**Work instruction**. The expected output is exactly the lines below, starting at the line with "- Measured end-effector" and ending at the line with "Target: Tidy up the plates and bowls", both included; no other line belongs in it.
** Opening Provided material block **
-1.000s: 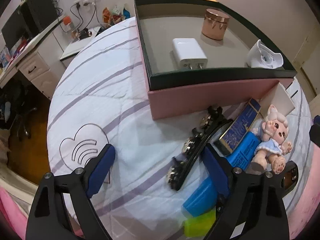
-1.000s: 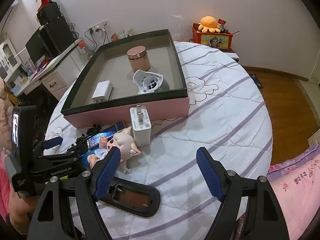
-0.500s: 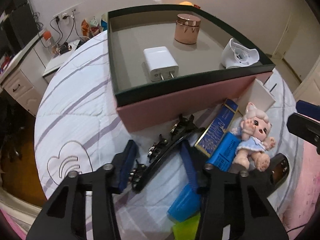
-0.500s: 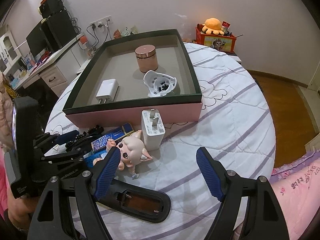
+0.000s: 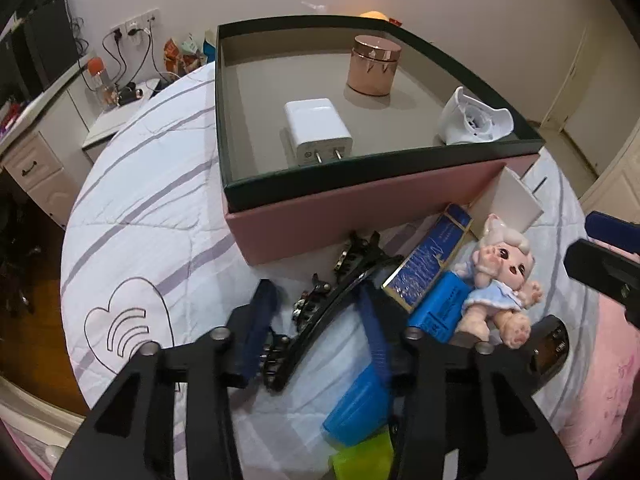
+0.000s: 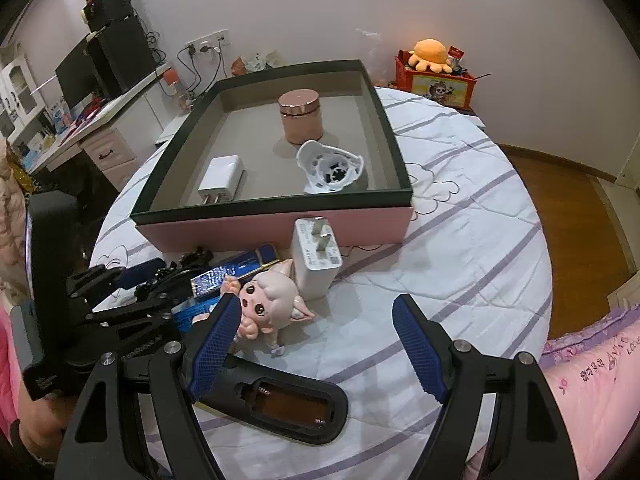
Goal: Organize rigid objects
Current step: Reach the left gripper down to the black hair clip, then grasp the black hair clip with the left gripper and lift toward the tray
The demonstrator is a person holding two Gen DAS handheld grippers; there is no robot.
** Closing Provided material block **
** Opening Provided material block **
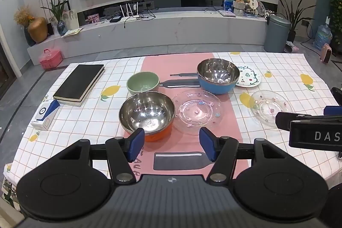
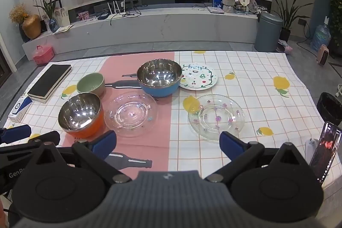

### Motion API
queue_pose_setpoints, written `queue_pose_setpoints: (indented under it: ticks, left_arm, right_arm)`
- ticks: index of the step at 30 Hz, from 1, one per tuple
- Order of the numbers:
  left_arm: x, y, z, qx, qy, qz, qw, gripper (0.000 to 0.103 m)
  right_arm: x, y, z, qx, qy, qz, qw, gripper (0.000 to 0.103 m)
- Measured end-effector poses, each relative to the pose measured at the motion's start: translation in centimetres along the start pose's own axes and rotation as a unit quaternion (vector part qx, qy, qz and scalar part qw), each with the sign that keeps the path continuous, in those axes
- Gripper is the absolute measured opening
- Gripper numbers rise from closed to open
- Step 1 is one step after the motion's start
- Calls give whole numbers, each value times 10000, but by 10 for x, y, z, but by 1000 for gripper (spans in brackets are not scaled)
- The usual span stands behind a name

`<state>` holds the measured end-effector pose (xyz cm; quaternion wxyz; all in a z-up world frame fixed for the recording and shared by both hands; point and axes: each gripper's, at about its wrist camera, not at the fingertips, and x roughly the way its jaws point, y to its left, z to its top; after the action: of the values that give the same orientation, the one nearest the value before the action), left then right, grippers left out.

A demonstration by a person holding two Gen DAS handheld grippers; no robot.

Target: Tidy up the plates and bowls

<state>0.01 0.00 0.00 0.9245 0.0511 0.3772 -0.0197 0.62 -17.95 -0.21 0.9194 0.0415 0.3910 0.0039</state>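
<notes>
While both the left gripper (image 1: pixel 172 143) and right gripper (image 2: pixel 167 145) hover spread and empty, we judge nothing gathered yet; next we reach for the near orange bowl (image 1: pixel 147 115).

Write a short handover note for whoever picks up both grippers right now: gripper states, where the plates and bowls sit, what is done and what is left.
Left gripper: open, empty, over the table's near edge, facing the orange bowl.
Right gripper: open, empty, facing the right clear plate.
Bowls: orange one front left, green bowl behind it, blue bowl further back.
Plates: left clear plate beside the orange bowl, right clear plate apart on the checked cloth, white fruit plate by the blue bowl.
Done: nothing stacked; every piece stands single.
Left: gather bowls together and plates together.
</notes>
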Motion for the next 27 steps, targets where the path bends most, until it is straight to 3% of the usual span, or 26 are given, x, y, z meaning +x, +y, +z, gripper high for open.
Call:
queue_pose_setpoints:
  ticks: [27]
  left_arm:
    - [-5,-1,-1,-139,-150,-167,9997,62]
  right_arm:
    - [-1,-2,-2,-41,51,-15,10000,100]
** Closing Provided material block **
**Output for this task**.
- Measured end-effector poses, each relative to the pose measured at the motion's start: translation in centimetres along the start pose's own axes and rotation as a unit quaternion (vector part qx, qy, qz and scalar part qw), each with the sign that keeps the path continuous, in those axes
- Gripper is the absolute measured opening
- Gripper numbers rise from closed to open
- Step 1 is one step after the motion's start
- Calls give whole numbers, each value times 10000, but by 10 for x, y, z, but by 1000 for gripper (spans in brackets are not scaled)
- The usual span stands behind a name

`<state>` holds the measured end-effector pose (xyz cm; quaternion wxyz; all in a z-up world frame fixed for the recording and shared by both hands; point and axes: each gripper's, at about its wrist camera, not at the fingertips, and x roughly the way its jaws point, y to its left, z to its top; after the action: of the values that give the same orientation, the one nearest the value before the action), left then right, grippers left out.

A demonstration by a person holding two Gen DAS handheld grippers; no robot.

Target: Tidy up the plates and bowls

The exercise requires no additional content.